Nance did not reply, but every one knew what she meant. The ideas diffused by the reading of Lucetta’s letters at Peter’s Finger had condensed into a scandal, which was spreading like a miasmatic fog through Mixen Lane, and thence up the back streets of Casterbridge.

The mixed assemblage of idlers known to each other presently fell apart into two bands by a process of natural selection, the frequenters of Peter’s Finger going off Mixen Lanewards, where most of them lived, while Coney, Buzzford, Longways, and that connection remained in the street.

“You know what’s brewing down there, I suppose?” said Buzzford mysteriously to the others.

Coney looked at him. “Not the skimmity-ride?”

Buzzford nodded.

“I have my doubts if it will be carried out,” said Longways. “If they are getting it up they are keeping it mighty close.

“I heard they were thinking of it a fortnight ago, at all events.”

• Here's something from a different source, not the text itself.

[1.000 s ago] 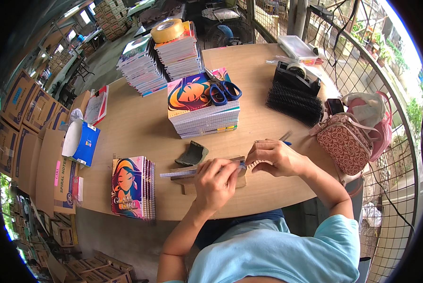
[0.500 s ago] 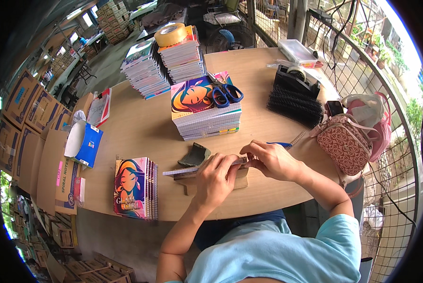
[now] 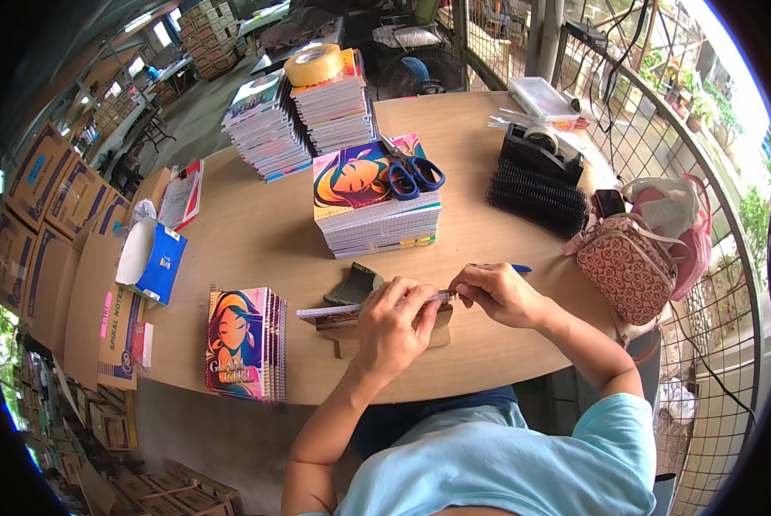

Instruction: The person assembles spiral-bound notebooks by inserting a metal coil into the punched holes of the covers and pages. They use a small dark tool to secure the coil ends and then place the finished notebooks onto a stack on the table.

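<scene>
My left hand is closed on a thin notebook, which stands on its edge with its page side showing at the left. Under it is a small wooden block on the table. My right hand pinches at the right end of the notebook's spine, fingertips almost meeting my left fingers. A bit of spiral wire seems to be between those fingertips; most of it is hidden. Beyond the left hand lies a dark curved piece. A blue pen-like thing pokes out behind my right hand.
Bound notebooks lie at the left. A notebook stack with blue scissors stands ahead, taller stacks with a tape roll behind. Right are black coils, a tape dispenser and a patterned bag.
The wire coil that stuck out beyond my right hand no longer shows there. My right hand has shifted slightly down and right, its fingers drawn into a tighter pinch. My left hand stays in place.
</scene>
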Demonstrator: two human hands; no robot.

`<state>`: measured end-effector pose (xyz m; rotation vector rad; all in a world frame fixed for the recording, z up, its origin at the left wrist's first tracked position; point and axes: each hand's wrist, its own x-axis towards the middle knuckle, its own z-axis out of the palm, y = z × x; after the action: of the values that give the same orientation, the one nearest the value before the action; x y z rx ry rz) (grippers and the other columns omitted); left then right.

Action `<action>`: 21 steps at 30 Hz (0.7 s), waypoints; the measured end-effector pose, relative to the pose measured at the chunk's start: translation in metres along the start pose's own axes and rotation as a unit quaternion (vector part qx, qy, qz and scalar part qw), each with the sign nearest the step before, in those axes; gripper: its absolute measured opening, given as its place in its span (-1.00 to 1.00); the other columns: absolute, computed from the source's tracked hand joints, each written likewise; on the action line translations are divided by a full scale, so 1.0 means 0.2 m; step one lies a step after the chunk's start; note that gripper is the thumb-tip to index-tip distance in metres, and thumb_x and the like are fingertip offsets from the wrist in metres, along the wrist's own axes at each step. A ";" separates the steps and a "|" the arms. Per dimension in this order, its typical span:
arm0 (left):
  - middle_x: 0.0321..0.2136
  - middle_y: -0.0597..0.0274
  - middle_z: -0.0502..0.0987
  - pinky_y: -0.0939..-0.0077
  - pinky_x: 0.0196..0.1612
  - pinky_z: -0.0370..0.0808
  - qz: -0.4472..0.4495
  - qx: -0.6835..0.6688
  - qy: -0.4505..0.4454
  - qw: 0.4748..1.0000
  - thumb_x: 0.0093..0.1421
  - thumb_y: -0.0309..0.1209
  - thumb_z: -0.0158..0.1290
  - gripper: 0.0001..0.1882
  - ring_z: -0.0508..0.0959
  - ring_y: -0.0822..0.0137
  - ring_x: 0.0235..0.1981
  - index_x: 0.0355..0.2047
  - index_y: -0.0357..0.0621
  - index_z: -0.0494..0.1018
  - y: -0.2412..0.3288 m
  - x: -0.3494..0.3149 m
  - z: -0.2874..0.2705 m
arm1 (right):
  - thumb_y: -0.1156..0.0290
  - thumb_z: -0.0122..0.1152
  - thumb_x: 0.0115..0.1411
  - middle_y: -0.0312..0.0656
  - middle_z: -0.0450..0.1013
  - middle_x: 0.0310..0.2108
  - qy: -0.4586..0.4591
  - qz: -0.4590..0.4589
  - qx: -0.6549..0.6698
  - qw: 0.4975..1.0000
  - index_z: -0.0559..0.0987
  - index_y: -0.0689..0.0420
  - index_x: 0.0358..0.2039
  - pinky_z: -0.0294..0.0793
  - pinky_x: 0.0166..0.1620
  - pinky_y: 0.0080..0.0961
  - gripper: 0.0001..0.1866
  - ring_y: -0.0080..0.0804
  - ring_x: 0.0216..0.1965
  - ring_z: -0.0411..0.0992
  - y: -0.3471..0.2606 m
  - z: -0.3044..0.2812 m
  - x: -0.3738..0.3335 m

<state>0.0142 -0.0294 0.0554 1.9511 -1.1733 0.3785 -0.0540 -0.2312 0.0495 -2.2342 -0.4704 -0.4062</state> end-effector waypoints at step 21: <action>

“If I were sure o’t I’d lay information,” said Longways emphatically. “‘Tis too rough a joke, and apt to wake riots in towns. We know that the Scotchman is a right enough man, and that his lady has been a right enough ‘oman since she came here, and if there was anything wrong about her afore, that’s their business, not ours.”

Coney reflected. Farfrae was still liked in the community; but it must be owned that, as the Mayor and man of money, engrossed with affairs and ambitions, he had lost in the eyes of the poorer inhabitants something of that wondrous charm which he had had for them as a light-hearted penniless young man, who sang ditties as readily as the birds in the trees. Hence the anxiety to keep him from annoyance showed not quite the ardour that would have animated it in former days.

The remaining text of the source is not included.